(SOURCE DATA):
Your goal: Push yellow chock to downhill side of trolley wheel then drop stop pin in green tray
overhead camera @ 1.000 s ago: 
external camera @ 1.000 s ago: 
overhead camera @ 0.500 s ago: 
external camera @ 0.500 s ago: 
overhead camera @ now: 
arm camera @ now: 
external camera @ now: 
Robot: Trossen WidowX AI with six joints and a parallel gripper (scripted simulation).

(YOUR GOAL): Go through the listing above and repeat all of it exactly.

(SOLUTION TO THIS EXERCISE):
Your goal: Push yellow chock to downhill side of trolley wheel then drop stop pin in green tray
overhead camera @ 1.000 s ago: 
external camera @ 1.000 s ago: 
overhead camera @ 0.500 s ago: 
external camera @ 0.500 s ago: 
overhead camera @ now: 
arm camera @ now: 
external camera @ now: 
Robot: Trossen WidowX AI with six joints and a parallel gripper (scripted simulation).

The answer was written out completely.